▶ [Work to be completed] The response should reproduce exactly the lines from the top of the listing below through the one that contains "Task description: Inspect", and nothing else; pictures do not belong in it.

▶ [Material provided]
+ + + +
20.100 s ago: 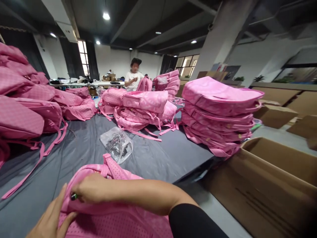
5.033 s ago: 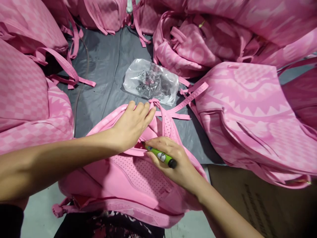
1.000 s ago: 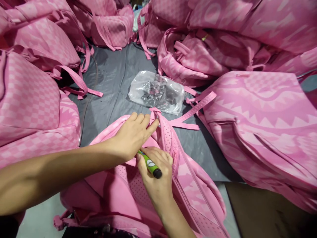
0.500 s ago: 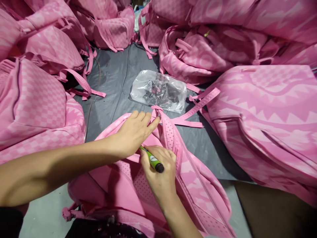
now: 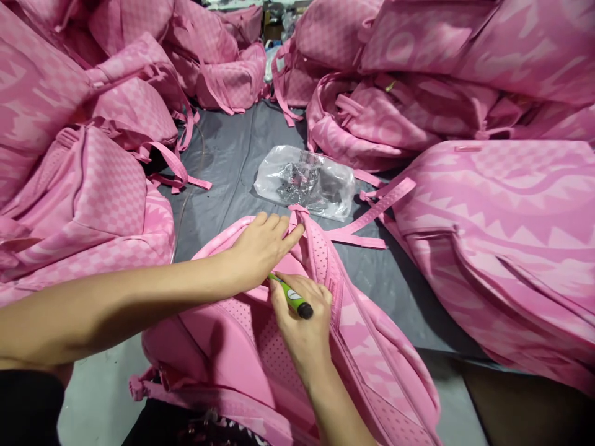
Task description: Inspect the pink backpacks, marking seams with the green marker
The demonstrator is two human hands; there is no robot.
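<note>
A pink backpack [image 5: 372, 347] lies in front of me, its dotted back panel and straps facing up. My left hand [image 5: 263, 248] is at its top end, fingers bent over the fabric and gripping it; the fingertips are partly hidden. Close beside it, my right hand [image 5: 304, 310] is closed round a green marker [image 5: 292, 298] with a black end and a white label. The marker's front end points at the fabric under my left hand, and its tip is hidden there.
Other pink backpacks are piled at the left [image 5: 106, 186], the back and the right [image 5: 502, 229]. Just past the backpack's top lies a clear plastic bag [image 5: 304, 179] with dark print. Loose straps [image 5: 362, 229] stretch over the grey table cover [image 5: 223, 161].
The whole view has shifted, so everything sits slightly lower and further right. Both hands keep nearly the same place on the backpack, and the marker stays in my right hand.
</note>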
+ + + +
▶ [Exercise output]
20.100 s ago: 
5.033 s ago: 
1.000 s ago: 
0.500 s ago: 
now: 
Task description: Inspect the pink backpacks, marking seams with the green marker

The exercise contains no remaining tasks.